WG3. Climate Change and the Environment

  • Michelle Michot Foss (United States). Ms. Foss holds a PhD from the University of Louisiana-Lafayette, the Colorado School of Mines and the University of Houston. She has over 30 years’ experience in oil, gas, LNG, and energy prospects and scenarios. She is advisor to the USA and to several international power companies. She has developed and managed private, WB, USAID, and US Department of Energy projects. She is an Executive Trainer at the UT McCombs School of Business. She has been a Senior Fellow (USAEE-US Association for Energy Economics) (2006); selected as one of the Key Women in Energy-Americas (2003); member of the Scientific Council, 50th Anniversary of ENI (2003); President of IAEE (2003), and President of USAEE (2001), among others.

 

  • Margarita Astrálaga (Colombia). Ms. Astrálaga is a biologist, specialist in environmental management from the Danish Water Institute, and holds a Master in Regional Planning and Development. She has over 25 years of experience in the environment and sustainable development sector, and has held a wide-range of responsibilities, at the national and international levels.

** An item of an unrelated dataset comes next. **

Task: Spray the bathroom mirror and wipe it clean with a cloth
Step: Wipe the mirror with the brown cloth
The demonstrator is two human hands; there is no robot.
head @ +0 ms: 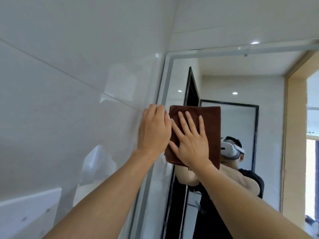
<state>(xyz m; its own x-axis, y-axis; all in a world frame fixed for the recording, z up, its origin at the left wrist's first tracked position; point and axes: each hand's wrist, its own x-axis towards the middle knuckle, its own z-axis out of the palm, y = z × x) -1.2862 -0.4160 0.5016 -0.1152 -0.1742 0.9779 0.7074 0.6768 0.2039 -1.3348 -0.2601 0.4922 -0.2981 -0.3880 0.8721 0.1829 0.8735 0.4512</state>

Among others she has worked at the United Nations Environment Programme in Nairobi, Kenya, and the Latin American and Caribbean Region of the Oceans and Coastal Areas Programme (1988), as Head of the Capacity Building Unit of the Secretariat of the Convention of Trade on Endangered Species (CITES) (1994-1997), as consultant for the World Bank and the Inter American Development Bank on institutional strengthening of the Ministry of Environment and designing a biodiversity strategy for Patagonia, and the Secretariat of the Ramsar Convention on Wetlands as the Americas Senior Advisor (1999). Until April 2010 she worked for the International Union for Conservation of Nature as the Director of the IUCN Mediterranean Cooperation Centre in Spain, and now works for United Nations Environmental Programme (UNEP) as the Regional Director in the Office for Latin America and the Caribbean.

 

Group of Women Parliamentarians: Meeting 08. Financial Crisis and its Effects on Women in the Region

  • Mayra Buvinic (Chile). Ms. Buvinic holds a PhD in Social Psychology from University of Wisconsin-Madison. She led the World Bank’s Gender Action Plan (4 years, USD 70 million), positioning gender equality as “profitable economy”, including an initiative for adolescents and the promotion of gender as a priority in loans to poor countries. In her capacity as head of the Social Development Division with IADB, she shaped the Bank’s work in violence prevention, coordinated the Social Development Strategy, and launched the Social Inclusion Trust Fund. As founding member (and President for 19 years) of the International Center for Research on Women, she built an internationally renowned center that is committed to improving the situation of poor women in developing countries.